You want the bikini, whereas I sometimes find myself wanting to wear a hazmat suit. You want the freedom to put on whatever you want and flaunt it, and I want to avoid the many eyes directed at my cellulite and those so-called love-handles that I do not love.
You are okay with what you look like. You've endured so much self-destructed behaviours and still came out looking younger than your forty years. For the love of all things sacred, you developed a human being inside your body; a human being that stayed an extra ten days and stretched your body out like silly-putty.
And despite the shelf that your emergency c-section gave you - the shelf that sits under your soft less-than-toned belly - you still have this annoying don't-give-a-shit attitude.
Mom-Bod, I want to love you, I do. In fact, I envy you and your ability to accept yourself. I crave your mind set and appreciate your help in keeping my mind away from those pesky negative thoughts.

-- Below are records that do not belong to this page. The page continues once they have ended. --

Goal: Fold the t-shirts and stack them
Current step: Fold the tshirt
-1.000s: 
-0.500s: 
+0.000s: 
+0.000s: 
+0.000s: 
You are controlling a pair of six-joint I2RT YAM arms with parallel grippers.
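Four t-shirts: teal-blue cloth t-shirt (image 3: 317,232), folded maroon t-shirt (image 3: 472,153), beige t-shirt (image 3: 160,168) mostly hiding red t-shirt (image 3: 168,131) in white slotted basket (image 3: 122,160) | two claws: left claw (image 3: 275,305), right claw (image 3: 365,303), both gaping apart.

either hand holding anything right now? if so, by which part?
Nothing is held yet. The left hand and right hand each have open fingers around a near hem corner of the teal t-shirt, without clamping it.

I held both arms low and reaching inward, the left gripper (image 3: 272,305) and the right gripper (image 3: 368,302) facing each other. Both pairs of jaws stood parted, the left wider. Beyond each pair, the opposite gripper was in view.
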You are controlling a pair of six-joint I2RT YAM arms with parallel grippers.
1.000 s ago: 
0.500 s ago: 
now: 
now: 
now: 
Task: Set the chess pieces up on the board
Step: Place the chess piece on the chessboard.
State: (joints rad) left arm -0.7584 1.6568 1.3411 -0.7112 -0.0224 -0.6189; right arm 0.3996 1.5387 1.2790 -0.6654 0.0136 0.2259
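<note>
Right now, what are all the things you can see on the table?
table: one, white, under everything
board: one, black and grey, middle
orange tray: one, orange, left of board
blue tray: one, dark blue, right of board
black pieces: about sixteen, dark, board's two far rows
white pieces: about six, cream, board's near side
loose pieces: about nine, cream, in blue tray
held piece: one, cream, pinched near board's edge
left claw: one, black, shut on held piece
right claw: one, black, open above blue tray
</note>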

I mean, who cares what I'm wearing? Who cares if there's a bit extra skin and flab? I'm happily married to a man who loves every inch of this body.
So why can't I?
So let's compromise. My head will be a lot more at ease with the high-waisted bottoms of the bikini you very much want to wear. I'll pick bright colours instead of dark ones, and I'll wear the suit in public. I'll do my best to ignore the rolls when I sit down and I'll try my hardest to enjoy just being.
Mom-Bod, thank you for always trying to keep my head above water and reminding me that I am a human being who - like all other human beings - is not perfect. But my imperfections create who I am and this body I reside in, is just that. A body.
I promise to continue to try to meet your expectations because they are much more realistic and relaxing than my own. I'll keep the fight going if you continue to believe in me.